After setting the directive, the very same migrations fail (I've tested with the same source/destination nodes, and same compute instances).

How I was able to replicate the issue:
1. Set `libvirt-migration-network':
   juju config nova-compute-kvm libvirt-migration-network=10.35.102.0/24
2. I wait until the nova-compute-kvm units finish "executing" and are again in an "active/idle" state. While in the "executing" state, I can confirm that there does appear to be an attempt to exchange SSH keys: "(config-changed) SSH key exchange"
3. Attempt the migration:
   openstack server migrate 3c70bf83-694d-4bff-a2c9-c6d50cf15c62 --block-migration --live openstack-11

But this results in the error (taken from source node's /var/log/nova/nova-compute.log)
2020-01-24 01:05:42.317 1214121 ERROR nova.virt.libvirt.driver [req-78337918-e580-4b64-ac73-227fb24c19b2 7a5e20f2d1fc4af18f959a4666c2265c b07f32d8f1f84ba7bbe821ee7fa4f09a - f750199c451f432f9d615a147744f4f5 f750199c451f432f9d615a147744f4f5] [instance: 3c70bf83-694d-4bff-a2c9-c6d50cf15c62] Live Migration failure: operation failed: Failed to connect to remote libvirt URI qemu+ssh://10.35.102.62/system: Cannot recv data: Host key verification failed.: Connection reset by peer: libvirtError: operation failed: Failed to connect to remote libvirt URI qemu+ssh://10.35.102.62/system: Cannot recv data: Host key verification failed.: Connection reset by peer
2020-01-24 01:05:42.399 1214121 ERROR nova.virt.libvirt.driver [req-78337918-e580-4b64-ac73-227fb24c19b2 7a5e20f2d1fc4af18f959a4666c2265c b07f32d8f1f84ba7bbe821ee7fa4f09a - f750199c451f432f9d615a147744f4f5 f750199c451f432f9d615a147744f4f5] [instance: 3c70bf83-694d-4bff-a2c9-c6d50cf15c62] Migration operation has aborted

I can confirm that the source node can reach the destination node on port 22 (confirmed via netcat/telnet).

I can confirm that once the libvirt-migration-network directive is unset, migrations can be performed successfully again.

Revision history for this message
Alex Kavanagh (ajkavanagh) wrote :

This *might* be due to host key caching that the nova-cloud-controller is now doing.
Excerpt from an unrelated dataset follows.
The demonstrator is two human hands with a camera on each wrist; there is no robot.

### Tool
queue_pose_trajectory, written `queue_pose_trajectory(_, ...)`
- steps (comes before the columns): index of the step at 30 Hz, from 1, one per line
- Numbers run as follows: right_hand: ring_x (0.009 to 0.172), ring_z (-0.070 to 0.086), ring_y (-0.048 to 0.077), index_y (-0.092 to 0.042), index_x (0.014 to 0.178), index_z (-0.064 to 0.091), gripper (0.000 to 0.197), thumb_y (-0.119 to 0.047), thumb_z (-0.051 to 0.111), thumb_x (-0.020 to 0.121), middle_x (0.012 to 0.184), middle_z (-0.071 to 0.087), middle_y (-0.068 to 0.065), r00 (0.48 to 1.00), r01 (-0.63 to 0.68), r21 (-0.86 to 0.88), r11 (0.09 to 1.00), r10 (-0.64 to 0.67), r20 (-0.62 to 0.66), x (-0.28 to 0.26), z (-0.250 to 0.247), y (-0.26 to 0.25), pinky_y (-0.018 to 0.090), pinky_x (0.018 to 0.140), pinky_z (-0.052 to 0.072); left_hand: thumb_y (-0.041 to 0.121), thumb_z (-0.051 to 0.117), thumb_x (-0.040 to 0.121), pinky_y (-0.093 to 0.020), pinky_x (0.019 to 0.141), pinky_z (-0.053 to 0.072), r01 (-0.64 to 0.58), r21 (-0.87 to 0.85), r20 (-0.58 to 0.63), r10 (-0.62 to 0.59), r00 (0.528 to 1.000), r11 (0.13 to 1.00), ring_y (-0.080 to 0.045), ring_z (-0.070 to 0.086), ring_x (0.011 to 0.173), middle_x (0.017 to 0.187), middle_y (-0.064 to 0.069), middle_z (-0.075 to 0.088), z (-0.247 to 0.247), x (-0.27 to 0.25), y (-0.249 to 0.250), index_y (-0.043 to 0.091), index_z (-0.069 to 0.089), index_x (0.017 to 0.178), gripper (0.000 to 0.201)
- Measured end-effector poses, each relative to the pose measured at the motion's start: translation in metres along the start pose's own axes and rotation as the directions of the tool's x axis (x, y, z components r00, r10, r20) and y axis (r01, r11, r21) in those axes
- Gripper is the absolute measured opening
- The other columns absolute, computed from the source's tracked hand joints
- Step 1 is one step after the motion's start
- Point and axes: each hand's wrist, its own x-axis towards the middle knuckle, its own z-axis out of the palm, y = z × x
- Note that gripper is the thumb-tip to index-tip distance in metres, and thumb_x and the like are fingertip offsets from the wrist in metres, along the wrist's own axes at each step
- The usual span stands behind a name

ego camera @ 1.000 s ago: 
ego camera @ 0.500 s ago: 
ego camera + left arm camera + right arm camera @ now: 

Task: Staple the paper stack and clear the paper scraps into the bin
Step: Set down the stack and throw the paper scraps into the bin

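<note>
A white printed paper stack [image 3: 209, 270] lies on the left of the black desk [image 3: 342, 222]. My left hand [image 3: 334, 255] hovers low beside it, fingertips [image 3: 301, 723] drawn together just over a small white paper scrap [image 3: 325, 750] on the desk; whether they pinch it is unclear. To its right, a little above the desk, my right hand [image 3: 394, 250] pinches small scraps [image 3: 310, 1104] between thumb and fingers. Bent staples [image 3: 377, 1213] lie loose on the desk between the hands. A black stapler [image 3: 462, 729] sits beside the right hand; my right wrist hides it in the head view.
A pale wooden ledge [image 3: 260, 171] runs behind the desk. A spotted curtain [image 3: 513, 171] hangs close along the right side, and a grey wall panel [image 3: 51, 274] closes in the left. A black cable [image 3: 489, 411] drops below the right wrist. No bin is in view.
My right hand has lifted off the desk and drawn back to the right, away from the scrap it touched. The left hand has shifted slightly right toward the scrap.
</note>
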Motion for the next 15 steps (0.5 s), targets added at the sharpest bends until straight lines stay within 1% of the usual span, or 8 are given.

Please could you try to clear the host key cache on the nova-cloud-controller(s) unit using the juju action:

    juju run-action nova-cloud-controller/0 clear-unit-knownhost-cache

This needs to be run on all the nova-cloud-controllers.

This will re-find all the the SSH keys on all the nova-compute units and re-share them. If this fixes the problem, then the issue is around not clearing the cache and re-seeding the keys when the migration network is changed.

Revision history for this message
Xav Paice (xavpaice) wrote :

Running those actions resulted in:

2020-02-06 23:33:41 DEBUG clear-unit-knownhost-cache # 10.35.101.62:22 SSH-2.0-OpenSSH_7.6p1 Ubuntu-4ubuntu0.3
  2020-02-06 23:33:41 DEBUG worker.uniter.jujuc server.go:182 running hook tool "juju-log"
  2020-02-06 23:33:41 INFO juju-log Adding SSH host key to known hosts for compute node at 10.35.101.62.
 (etc etc)

i.e. the incorrect (oam network) address, not the address listed in libvirt-migration-network

The action itself also failed with "DEBUG clear-unit-knownhost-cache ERROR key "Units updated" must start and end with lowercase alphanumeric, and contain only lowercase alphanumeric, hyphens and periods".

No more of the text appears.